Biker Babe & Granny


Thursday, July 31, 2014


Biker Babe & Granny







Kato, are you fascinated by biker babes and grannies?


What makes you think so?

What a stupid question!  You’ve just pasted pictures of an attractive biker babe and a biker granny at the top of this page.

Oh, I see…

So, Kato, are you starting to date with grannies as well?

Wnat makes you think so, Diane?

…’Cause there are so many attractive grannies around.


So, Diane…, you think I’m dating with those attractive grannies, don’t you?

Why not?

Oh, … you must be joking!

Kato, I’m quite serious.

Well … I’ve got a reason why I’ve posted those two pictures above.

Tell me why.

Look at the following screenshot, will ya?


“Actual Page”

As of July 31, 2014, fourteen hundred and eighty three Net citizens voted “good” or “excellent” for the above page.  These citizens came from all over the world.


Access from Overseas




I see…  So, many people like the above article, don’t they?

Yes, they do.  And you know what?  These folks love your pictures as well.

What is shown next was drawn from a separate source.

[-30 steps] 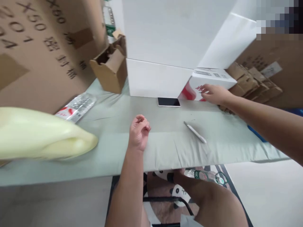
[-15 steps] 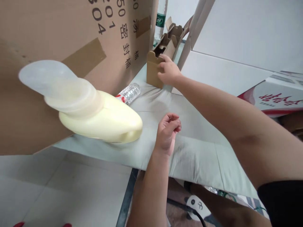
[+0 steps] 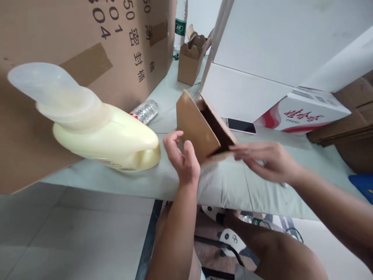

And they loved to read your email.


Subj:I’m glad

you got your postcard FINALLY.

Date: Tue., Apr 3, 2012 7:31 pm
Pacific Daylight Saving Time

Hello, Kato!

Thanks for the above article and the fascinating information.
It was good to see you this afternoon at Joe Fortes.
The libarian tells me that you’re now paying rent and that you’re one of their best tenants; quiet, peaceful, intelligent and mindful. Not bad.
There could be worse places to hang out in, that’s for sure!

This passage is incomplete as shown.